Houthi attacks on oil infrastructure ‘driving Yemen’s government into bankruptcy’

.The Houthis conducted another strike last week against a commercial port in Shabwa as an oil tanker was offloading fuel

Yemen’s internationally-recognized government is on the verge of bankruptcy after Houthi attacks on oil facilities in southern Yemen halted all oil exports, and it may not be able to pay public employees in areas under its control in the near future, officials have warned.

A government source told Arab News public employees in liberated provinces might not receive their salaries in the coming months, adding that the country could experience severe fuel shortages and protracted power outages as a result of attacks forcing the government to stop importing fuel.

“Starting next month, the government may not be able to pay employees’ salaries, in addition to the projected shortages of oil derivatives used to generate energy, particularly in Hadhramaut, Aden, and Shabwa,” the government official, who asked to remain anonymous, said.
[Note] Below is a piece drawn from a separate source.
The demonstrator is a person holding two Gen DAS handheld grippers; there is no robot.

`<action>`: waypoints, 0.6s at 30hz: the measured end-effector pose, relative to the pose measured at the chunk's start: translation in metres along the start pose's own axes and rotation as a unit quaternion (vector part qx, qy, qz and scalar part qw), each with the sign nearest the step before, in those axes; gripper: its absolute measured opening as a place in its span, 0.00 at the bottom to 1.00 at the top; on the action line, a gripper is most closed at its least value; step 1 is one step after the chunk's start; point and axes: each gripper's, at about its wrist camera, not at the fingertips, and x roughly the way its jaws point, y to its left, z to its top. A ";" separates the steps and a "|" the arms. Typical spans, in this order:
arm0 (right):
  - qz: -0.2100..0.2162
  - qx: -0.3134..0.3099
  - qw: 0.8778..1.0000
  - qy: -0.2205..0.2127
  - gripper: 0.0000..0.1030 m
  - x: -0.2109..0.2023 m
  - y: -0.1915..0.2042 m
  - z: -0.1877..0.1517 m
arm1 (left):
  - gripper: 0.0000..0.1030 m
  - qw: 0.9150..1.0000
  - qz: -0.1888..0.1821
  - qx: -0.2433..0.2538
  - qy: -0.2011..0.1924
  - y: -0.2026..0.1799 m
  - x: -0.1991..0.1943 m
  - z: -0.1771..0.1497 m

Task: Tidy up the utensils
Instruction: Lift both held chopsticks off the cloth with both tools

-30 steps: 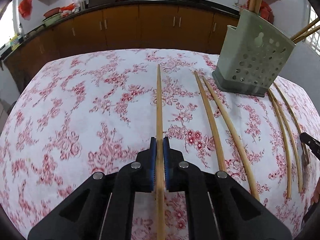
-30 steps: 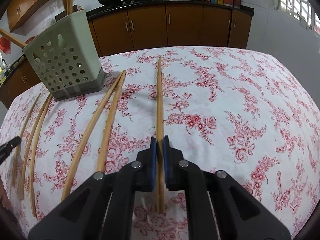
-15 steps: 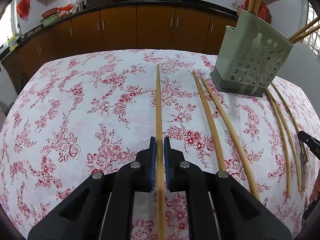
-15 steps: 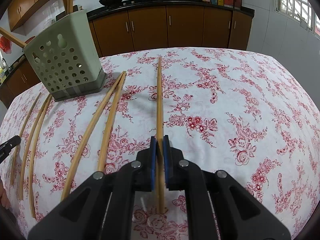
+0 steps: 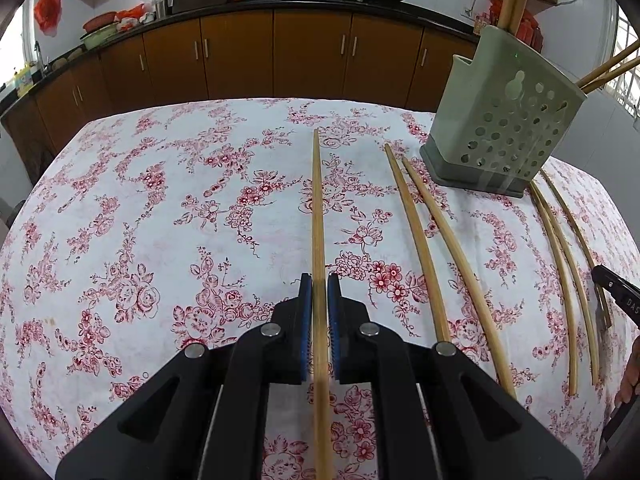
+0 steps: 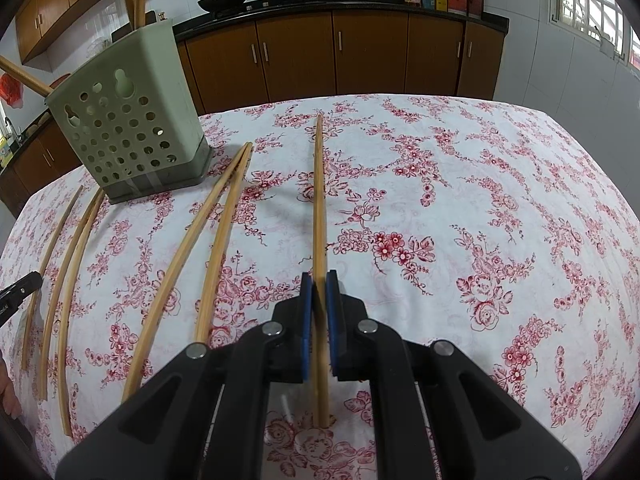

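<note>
My left gripper (image 5: 319,280) is shut on a wooden chopstick (image 5: 317,208) that points away along the fingers. My right gripper (image 6: 319,278) is shut on another wooden chopstick (image 6: 319,192), also pointing away. A pale green perforated utensil holder (image 5: 506,120) stands at the right in the left wrist view and shows at the left in the right wrist view (image 6: 128,120), with chopsticks standing in it. Several loose chopsticks (image 5: 424,240) lie on the floral tablecloth (image 5: 160,208) beside the holder; they also show in the right wrist view (image 6: 208,240).
More loose chopsticks (image 5: 564,248) lie on the far side of the holder, near the tip of the other gripper (image 5: 616,292). Brown kitchen cabinets (image 5: 280,52) with woks on the counter stand behind the table. The table edge curves away at both sides.
Both grippers have lifted slightly with their chopsticks still held; the view of the table has shifted a little. The loose chopsticks and holder have not moved.
</note>
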 end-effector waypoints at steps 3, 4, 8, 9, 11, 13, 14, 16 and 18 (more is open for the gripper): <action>0.001 0.001 1.000 0.000 0.08 0.000 -0.001 0.000 | 0.09 1.000 0.000 0.001 0.000 0.000 0.000 0.001; 0.002 0.002 1.000 0.000 0.08 0.000 -0.001 0.000 | 0.09 1.000 0.000 0.000 0.000 0.000 0.000 0.001; 0.002 0.000 1.000 0.000 0.08 -0.003 -0.001 -0.005 | 0.09 1.000 -0.004 0.000 0.004 -0.001 -0.006 -0.005; 0.002 -0.001 1.000 0.001 0.08 -0.005 -0.001 -0.007 | 0.09 1.000 -0.006 -0.003 0.006 0.000 -0.008 -0.007; 0.004 -0.003 1.000 0.001 0.08 -0.008 -0.001 -0.011 | 0.09 1.000 -0.012 -0.010 0.009 0.001 -0.011 -0.011; 0.004 -0.007 1.000 0.002 0.08 -0.012 0.001 -0.015 | 0.09 1.000 -0.014 -0.012 0.013 0.001 -0.014 -0.015; 0.004 -0.009 1.000 0.002 0.08 -0.014 0.001 -0.018 | 0.09 1.000 -0.013 -0.008 0.014 0.000 -0.016 -0.018; 0.006 -0.010 1.000 0.003 0.08 -0.017 0.001 -0.022 | 0.09 1.000 -0.011 0.002 0.013 -0.003 -0.020 -0.024; 0.011 -0.008 1.000 0.003 0.08 -0.020 -0.001 -0.025 | 0.09 1.000 -0.006 0.014 0.007 -0.007 -0.023 -0.029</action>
Last month, the Iran-backed Houthis staged two drone attacks on oil terminals in Hadramout and Shabwa in an effort to halt tankers from delivering the nation’s oil exports from the government-controlled territories to the global market.

The Houthis conducted another strike last week against a commercial port in Shabwa as an oil tanker was offloading fuel, ignoring worldwide criticism, primarily from the UN Security Council, as well as domestic indignation.

The group, who boasted about the accuracy with which their drones hit their targets, claimed they would cease striking oil tankers and infrastructure in government-controlled regions only if the government paid public employees in areas under their control.

During a meeting in Riyadh with the ambassadors of the EU, China, France, Russia, the UK and the US to Yemen on Monday, Rashad Al-Alimi, head of the Presidential Leadership Council, warned that the Houthi attacks would exacerbate the already dire humanitarian situation by fueling hunger, as thousands of public servants would not be paid and the government would be unable to fund food imports.

He said that for the first time, the hunger they had long feared is now likely to materialize “in its most horrifying forms.”

Although it had previously threatened to withdraw from the Stockholm Agreement and the most recent truce, both of which were mediated by the UN, the Yemeni government decided not to resume military operations this time to punish the Houthis for the attacks. Instead, it asked envoys to support a package of economic measures to pressure the Houthis to stop their attacks.

The measures would include pressuring businesses to move operations out of Houthi-controlled areas, limiting the movement of goods bound for Houthi areas through government ports, asking international shipping companies to cut ties with Houthi-controlled ports, blacklisting businesspeople who trade with the Houthis, and cutting banks that conduct business with them off from the SWIFT payment system.

However, some Yemeni officials say, the government is concerned that international powers and mediators, who pushed it to halt its military offensive to expel the Houthis from the western city of Hodeidah in 2018 due to fears of exacerbating the humanitarian crisis, will not agree to the government’s latest punitive measures for the same reasons.